Print exactly those lines that run from the beginning of the data to the line bearing "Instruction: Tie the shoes", inclusive.

##### DATA TO USE #####

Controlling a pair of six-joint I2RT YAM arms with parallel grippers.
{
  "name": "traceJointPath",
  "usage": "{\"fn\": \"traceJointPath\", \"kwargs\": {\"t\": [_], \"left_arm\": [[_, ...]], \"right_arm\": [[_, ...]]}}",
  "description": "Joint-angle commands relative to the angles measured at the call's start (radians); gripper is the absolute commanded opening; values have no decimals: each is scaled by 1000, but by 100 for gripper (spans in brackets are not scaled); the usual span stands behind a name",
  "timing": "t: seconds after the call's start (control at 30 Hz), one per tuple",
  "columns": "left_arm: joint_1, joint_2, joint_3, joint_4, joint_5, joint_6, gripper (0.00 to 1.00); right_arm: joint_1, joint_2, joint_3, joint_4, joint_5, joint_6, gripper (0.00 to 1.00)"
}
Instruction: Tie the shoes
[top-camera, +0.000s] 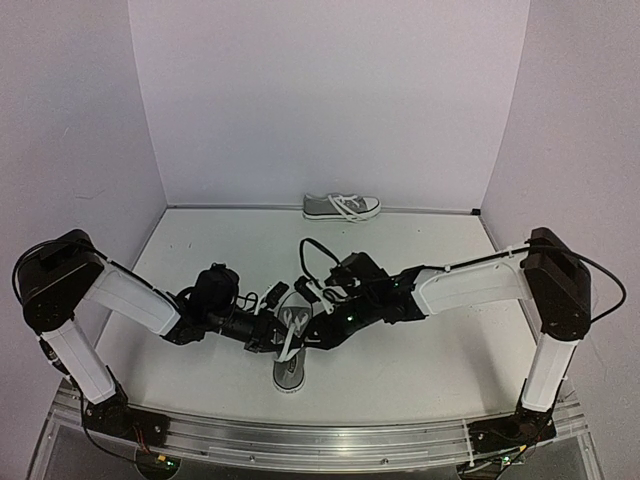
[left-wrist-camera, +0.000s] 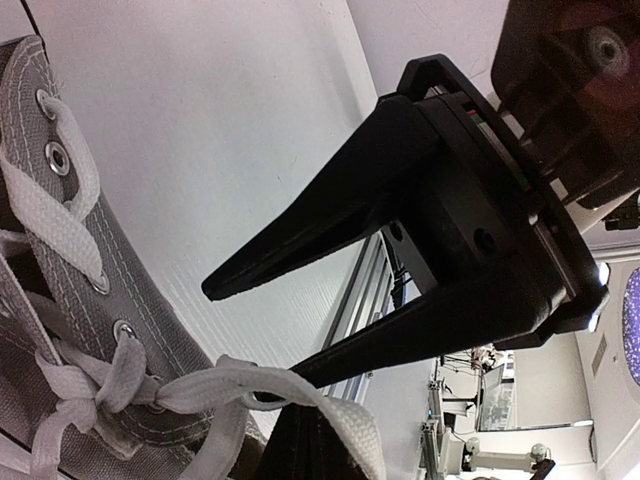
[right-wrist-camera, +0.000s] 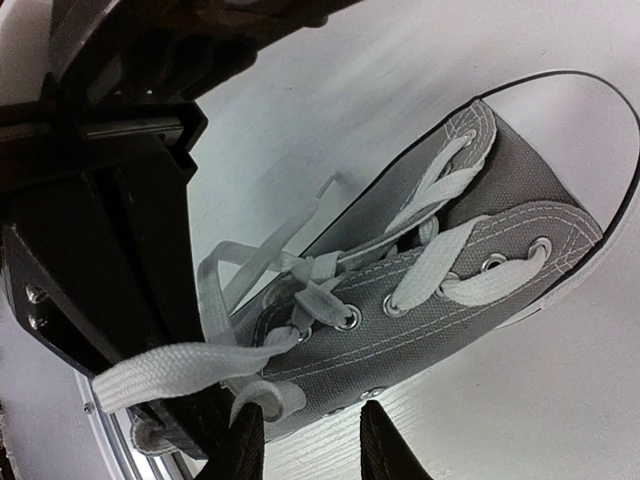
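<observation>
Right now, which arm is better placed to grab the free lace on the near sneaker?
Probably right. The right gripper is open and empty over the near sneaker; the left gripper is shut on one white lace.

Left tool (top-camera: 272, 338), right tool (top-camera: 318, 322) crowd near shoe (top-camera: 288, 374).
</observation>
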Motion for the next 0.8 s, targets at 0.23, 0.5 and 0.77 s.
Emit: {"fn": "traceJointPath", "kwargs": {"t": [0.23, 0.5, 0.77], "left_arm": [[25, 17, -1, 118, 58, -41, 0], [45, 40, 9, 124, 118, -46, 0], [54, 66, 18, 167, 179, -69, 0]], "right_arm": [[-1, -156, -101, 73, 89, -121, 32], [9, -269, -240, 252, 116, -288, 34], [73, -274, -306, 354, 223, -463, 38]]}}
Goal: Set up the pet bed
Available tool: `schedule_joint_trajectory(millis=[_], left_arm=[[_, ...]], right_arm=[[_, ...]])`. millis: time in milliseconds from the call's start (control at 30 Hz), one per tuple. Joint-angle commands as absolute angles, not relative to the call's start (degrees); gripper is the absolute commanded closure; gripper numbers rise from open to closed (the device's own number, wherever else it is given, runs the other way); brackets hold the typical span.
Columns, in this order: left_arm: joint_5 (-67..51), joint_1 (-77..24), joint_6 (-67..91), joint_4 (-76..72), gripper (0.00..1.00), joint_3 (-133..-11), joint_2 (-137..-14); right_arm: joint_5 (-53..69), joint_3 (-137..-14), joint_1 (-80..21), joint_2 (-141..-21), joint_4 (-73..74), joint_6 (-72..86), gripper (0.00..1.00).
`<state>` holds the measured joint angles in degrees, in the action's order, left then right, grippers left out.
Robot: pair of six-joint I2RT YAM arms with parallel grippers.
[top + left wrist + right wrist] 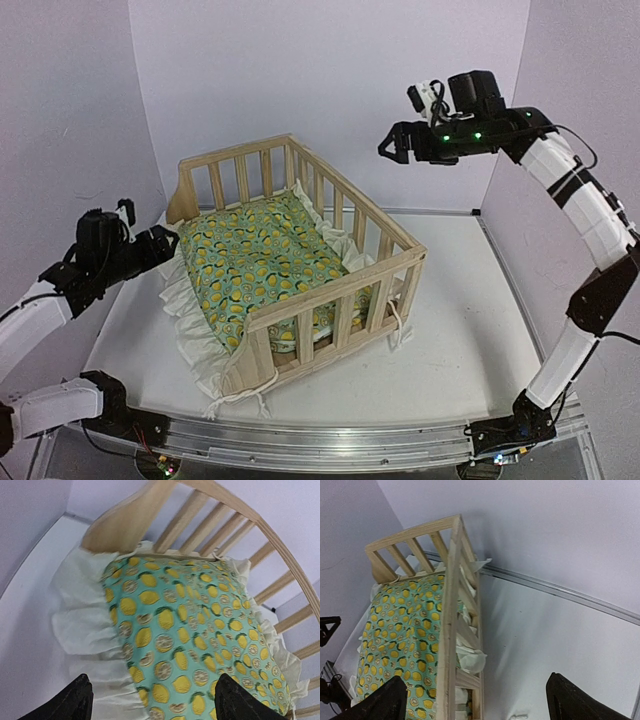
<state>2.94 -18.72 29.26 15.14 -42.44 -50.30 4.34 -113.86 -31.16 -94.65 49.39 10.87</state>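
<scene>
While the left end effector and right end effector gape wide and empty, the pet bed sits mid-worktop: stiff, light-looking frame, grippable by a rail; floppy cushion, best pinched at its ruffle

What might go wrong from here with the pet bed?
The ruffle spills over the low side of the frame onto the table; the open left tool beside it might snag it and drag the cushion out. Pushing there may slide the frame, since the right tool hangs high, steadying nothing.
</scene>
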Motion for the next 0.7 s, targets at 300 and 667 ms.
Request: schedule_joint_trajectory(millis=[300,667], left_arm=[[-4.07,-8.52,56.88,-14.06,0.44,-13.83,-40.62],[-10.17,-8.53,52.48,-20.88,0.71,-17.28,-59.65]], right_arm=[[22.39,-125.24,-33.48,-107.73,50.87,12.21,0.15],[21.60,-115.06,-33.49,-105.55,46.15,15.29,0.39]])
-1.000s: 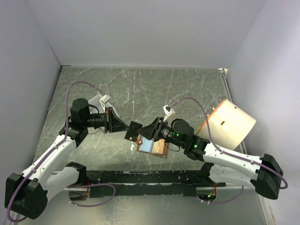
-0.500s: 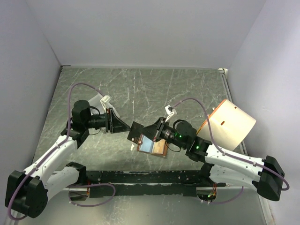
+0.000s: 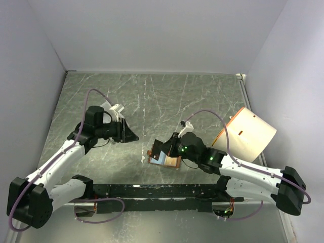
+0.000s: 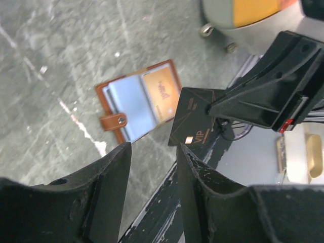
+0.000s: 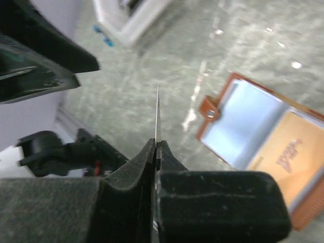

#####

● **TASK SOLUTION**:
Controlling a pair of six-joint I2RT YAM arms with parallel grippers.
{
  "name": "traceJointPath",
  "usage": "{\"fn\": \"traceJointPath\", \"kwargs\": {\"t\": [_], \"left_arm\": [[_, ...]], \"right_arm\": [[_, ...]]}}",
  "description": "Joint-angle commands relative to the angles measured at the call's start (radians); gripper is the absolute commanded opening; values have no decimals: each is scaled by 1000, but by 100 for gripper (spans in brackets are not scaled); the usual span stands behind a name",
  "timing": "t: seconds after the call's start (control at 30 Hz), one per tuple",
  "columns": "left_arm: joint_1, joint_2, joint_3, joint_4, joint_5, joint_6, gripper (0.00 to 1.00); right_arm: joint_1, joint_2, joint_3, joint_4, joint_5, joint_6, gripper (0.00 to 1.00)"
}
Instruction: Tie the shoes

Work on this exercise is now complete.